Korannusantara.id, Jakarta – Komisi Percepatan Reformasi Polri ikut menampung berbagai masukan konsep posisi struktur kepolisian, salah satunya penempatan Polri di bawah Kementerian Keamanan seperti TNI berada di bawah Kementerian Pertahanan.
“Nah polisi, dulu karena pemisahan dari TNI, memang enggak ada, karena di konstitusi kan ada kementerian pertahanan. Polisi kan tidak ada.
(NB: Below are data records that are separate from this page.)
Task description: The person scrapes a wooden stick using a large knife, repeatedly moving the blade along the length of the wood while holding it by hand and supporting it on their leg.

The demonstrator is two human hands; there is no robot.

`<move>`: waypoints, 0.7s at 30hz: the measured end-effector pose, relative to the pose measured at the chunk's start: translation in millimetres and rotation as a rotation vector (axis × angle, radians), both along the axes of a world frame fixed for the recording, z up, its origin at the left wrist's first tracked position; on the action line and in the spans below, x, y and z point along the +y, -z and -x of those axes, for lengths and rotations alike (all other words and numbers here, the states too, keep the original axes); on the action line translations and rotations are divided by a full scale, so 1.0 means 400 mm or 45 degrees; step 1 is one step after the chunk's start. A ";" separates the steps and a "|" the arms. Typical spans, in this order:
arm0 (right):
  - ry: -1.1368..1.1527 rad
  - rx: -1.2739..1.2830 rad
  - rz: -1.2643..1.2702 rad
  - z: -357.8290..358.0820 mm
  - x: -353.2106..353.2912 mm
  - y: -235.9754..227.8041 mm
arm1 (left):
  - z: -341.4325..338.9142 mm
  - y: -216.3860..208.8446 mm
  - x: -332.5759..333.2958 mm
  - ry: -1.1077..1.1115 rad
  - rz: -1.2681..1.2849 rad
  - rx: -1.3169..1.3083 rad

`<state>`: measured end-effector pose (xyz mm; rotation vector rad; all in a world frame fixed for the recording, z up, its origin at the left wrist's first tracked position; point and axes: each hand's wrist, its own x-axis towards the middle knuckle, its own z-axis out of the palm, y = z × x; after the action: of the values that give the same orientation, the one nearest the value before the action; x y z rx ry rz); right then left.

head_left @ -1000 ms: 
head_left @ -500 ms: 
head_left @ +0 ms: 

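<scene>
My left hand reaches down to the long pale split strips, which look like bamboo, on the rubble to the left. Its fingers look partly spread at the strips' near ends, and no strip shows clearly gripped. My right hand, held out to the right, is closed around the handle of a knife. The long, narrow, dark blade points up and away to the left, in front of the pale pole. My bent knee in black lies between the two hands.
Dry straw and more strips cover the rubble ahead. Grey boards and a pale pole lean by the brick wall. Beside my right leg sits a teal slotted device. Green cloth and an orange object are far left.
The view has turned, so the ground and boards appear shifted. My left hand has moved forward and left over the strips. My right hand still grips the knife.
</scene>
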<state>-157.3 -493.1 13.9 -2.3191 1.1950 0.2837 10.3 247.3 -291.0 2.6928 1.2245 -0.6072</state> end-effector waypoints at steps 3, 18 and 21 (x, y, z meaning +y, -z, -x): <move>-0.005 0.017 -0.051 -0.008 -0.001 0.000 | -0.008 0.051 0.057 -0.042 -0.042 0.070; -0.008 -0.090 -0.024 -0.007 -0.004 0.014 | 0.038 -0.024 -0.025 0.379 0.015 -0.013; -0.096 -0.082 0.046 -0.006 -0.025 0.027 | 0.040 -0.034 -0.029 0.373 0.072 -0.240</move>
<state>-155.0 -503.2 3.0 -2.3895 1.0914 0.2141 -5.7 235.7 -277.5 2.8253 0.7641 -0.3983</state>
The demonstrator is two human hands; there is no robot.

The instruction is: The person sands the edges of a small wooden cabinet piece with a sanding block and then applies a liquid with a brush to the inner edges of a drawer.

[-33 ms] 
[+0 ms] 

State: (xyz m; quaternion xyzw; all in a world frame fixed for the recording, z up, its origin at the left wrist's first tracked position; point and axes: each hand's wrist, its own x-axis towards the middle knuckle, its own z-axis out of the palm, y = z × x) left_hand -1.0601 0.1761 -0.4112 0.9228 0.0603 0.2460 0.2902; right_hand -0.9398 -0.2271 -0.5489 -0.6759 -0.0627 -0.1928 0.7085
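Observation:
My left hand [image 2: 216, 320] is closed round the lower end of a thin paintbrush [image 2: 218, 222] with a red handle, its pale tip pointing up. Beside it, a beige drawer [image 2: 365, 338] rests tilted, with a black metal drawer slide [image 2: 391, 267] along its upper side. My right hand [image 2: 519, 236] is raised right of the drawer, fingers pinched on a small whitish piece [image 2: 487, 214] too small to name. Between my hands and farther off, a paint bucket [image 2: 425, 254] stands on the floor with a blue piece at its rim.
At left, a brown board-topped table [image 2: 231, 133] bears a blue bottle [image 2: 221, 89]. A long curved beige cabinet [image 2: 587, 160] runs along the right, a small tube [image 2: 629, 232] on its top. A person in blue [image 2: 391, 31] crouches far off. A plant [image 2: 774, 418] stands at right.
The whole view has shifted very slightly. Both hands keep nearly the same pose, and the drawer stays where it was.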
Maka muncul ide bagaimana kalau dibikin kementerian keamanan, satu ide,” kata Ketua Komisi Percepatan Reformasi Polri Jimly Asshiddiqie kepada wartawan, Rabu (19/11/2025).
Selain masukan tersebut, Jimly juga mengungkap masukan lain untuk memperkuat Komisi Kepolisian Nasional (Kompolnas) sesuai posisi Kementerian Pertanahan yang membawahi TNI dalam urusan koordinasi. Hingga ada masukan, lanjut Jimly, terkait koordinasi Polri yang dibagi ke beberapa kementerian. Seperti urusan hukum ke Kementerian Hukum dan koordinasi lainnya ke Kementerian Dalam Negeri
“Tapi ada ide yang lain, bagaimana kalau kita memperkuat Kompolnas untuk urusan seperti kemhan itu. Jadi di rekrutmen di DPR nggak perlu persetujuan DPR. Langsung presiden tapi yang mengusulkan Kompolnas. Kompolnasnya diperkuat, fungsi pengawasan gitu”
“Ada lagi usul lain “ini dibagi aja. Untuk penegakan hukum koordinasinya ke menteri hukum, koordinasi yang itu ke menteri dalam negeri” itu alternatif. Enggak papa, nanti kami bahas. Sabar sabar,” ujarnya.
Meski begitu, Jimly sedikit menyinggung soal pandangan masyarakat yang masih banyak salah tafsir perihal di bawah dalam struktur kelembagaan negara. Karena harus dibedakan antara subordinasi dengan koordinasi.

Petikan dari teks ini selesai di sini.